#### [TASK DETAILS]
The answer consists solely of the listing's lines from the first through the line containing "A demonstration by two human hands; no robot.", each reproduced exactly.

#### [PROVIDED MATERIAL]
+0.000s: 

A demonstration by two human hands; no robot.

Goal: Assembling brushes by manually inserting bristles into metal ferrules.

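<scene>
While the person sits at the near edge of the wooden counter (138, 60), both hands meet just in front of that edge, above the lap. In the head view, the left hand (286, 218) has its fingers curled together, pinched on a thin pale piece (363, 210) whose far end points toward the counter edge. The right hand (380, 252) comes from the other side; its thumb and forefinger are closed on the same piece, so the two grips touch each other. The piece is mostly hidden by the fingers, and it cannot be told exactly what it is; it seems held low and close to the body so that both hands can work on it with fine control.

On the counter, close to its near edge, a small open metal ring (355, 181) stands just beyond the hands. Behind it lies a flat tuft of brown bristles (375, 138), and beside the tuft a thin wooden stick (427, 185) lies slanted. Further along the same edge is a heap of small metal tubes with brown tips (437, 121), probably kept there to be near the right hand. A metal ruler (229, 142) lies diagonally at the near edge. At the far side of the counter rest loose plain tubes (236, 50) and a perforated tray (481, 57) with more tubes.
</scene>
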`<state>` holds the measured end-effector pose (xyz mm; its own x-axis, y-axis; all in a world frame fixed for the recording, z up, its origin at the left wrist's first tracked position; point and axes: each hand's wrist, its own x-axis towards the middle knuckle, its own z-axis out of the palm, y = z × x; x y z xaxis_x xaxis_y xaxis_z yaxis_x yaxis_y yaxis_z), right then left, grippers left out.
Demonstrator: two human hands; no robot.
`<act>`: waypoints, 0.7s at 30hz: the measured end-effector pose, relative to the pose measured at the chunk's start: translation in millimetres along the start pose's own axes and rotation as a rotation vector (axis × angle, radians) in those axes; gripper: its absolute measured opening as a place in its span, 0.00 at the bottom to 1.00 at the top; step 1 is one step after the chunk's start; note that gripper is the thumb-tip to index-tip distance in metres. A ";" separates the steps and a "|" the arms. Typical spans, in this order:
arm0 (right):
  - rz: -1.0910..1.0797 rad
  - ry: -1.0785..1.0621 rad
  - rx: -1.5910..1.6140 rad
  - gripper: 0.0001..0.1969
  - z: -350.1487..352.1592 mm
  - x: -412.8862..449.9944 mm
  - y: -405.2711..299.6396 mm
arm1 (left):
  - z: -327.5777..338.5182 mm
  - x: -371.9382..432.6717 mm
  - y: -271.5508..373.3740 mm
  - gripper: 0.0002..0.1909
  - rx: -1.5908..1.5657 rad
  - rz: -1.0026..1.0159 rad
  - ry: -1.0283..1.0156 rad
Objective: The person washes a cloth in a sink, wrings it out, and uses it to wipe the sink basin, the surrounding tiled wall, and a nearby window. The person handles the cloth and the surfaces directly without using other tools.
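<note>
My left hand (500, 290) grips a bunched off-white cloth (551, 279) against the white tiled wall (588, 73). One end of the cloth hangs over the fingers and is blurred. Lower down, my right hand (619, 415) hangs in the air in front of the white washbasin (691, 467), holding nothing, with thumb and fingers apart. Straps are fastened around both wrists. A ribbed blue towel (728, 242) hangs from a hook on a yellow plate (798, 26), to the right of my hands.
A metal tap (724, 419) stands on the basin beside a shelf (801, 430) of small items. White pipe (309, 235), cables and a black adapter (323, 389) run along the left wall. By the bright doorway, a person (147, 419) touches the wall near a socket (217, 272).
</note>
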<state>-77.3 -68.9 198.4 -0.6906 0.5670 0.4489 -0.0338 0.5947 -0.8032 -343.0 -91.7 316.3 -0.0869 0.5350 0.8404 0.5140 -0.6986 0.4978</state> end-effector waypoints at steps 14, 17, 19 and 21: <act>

#### [SOLUTION FOR THIS TASK]
+0.000s: 

A demonstration by two human hands; no robot.

The answer has been supplied in full.